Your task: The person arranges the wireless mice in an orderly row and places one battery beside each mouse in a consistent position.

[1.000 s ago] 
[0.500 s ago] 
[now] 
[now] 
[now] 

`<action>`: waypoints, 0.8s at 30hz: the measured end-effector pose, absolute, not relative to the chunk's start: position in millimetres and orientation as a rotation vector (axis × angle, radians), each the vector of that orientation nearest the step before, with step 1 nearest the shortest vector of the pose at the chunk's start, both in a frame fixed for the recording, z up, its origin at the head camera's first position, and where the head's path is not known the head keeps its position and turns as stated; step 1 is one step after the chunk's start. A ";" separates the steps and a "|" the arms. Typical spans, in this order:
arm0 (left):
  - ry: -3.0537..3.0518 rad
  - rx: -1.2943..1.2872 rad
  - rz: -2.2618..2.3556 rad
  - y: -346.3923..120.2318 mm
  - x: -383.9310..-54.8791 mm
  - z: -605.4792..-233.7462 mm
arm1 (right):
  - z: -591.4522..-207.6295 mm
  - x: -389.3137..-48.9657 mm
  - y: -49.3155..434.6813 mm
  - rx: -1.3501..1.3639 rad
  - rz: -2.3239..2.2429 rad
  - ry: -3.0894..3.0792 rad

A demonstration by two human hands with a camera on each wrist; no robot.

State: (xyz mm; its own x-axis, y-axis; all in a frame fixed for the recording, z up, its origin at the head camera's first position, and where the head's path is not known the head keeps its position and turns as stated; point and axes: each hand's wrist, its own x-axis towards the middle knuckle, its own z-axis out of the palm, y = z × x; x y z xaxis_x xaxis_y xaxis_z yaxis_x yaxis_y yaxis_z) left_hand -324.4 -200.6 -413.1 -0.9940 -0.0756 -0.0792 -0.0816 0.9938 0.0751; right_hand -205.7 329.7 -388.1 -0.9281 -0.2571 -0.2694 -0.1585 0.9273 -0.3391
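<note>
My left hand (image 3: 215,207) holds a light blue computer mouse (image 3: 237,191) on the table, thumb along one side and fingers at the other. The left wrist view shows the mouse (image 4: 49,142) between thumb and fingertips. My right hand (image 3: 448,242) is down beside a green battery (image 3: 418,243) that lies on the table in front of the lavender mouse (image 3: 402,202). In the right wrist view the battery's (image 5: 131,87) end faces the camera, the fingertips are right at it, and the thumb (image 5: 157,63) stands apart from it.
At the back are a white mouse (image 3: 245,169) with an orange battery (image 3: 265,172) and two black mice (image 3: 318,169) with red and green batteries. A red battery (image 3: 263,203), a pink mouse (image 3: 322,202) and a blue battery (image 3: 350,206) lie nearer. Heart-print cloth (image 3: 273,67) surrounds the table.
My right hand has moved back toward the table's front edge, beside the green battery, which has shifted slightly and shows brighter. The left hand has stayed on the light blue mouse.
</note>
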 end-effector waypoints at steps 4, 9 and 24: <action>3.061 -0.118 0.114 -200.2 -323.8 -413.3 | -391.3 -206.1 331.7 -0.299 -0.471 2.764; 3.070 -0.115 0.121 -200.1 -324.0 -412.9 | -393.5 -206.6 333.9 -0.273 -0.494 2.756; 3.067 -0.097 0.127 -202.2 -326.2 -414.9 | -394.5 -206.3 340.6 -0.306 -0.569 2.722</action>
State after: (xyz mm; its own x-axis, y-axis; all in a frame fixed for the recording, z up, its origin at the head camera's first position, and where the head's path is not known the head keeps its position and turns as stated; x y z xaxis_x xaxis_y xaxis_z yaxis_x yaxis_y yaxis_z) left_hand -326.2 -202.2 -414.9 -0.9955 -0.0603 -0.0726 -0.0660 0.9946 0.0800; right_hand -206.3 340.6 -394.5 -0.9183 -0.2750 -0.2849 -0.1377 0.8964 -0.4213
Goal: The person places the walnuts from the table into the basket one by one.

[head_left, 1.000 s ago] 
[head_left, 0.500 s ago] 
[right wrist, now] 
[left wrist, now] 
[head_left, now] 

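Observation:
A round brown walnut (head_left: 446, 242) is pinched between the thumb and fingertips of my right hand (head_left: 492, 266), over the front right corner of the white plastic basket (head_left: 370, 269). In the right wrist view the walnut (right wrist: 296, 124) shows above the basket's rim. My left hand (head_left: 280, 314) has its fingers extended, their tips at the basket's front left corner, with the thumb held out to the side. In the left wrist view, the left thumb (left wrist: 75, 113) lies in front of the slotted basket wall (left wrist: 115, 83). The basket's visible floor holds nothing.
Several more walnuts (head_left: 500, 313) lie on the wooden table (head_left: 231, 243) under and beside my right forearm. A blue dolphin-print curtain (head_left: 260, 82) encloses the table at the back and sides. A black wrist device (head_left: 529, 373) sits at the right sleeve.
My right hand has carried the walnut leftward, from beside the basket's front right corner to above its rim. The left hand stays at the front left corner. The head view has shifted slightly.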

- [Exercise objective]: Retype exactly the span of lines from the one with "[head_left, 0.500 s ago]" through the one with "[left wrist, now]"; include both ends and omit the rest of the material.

- [Answer below]:
[head_left, 0.500 s ago] 
[right wrist, now] 
[left wrist, now] 

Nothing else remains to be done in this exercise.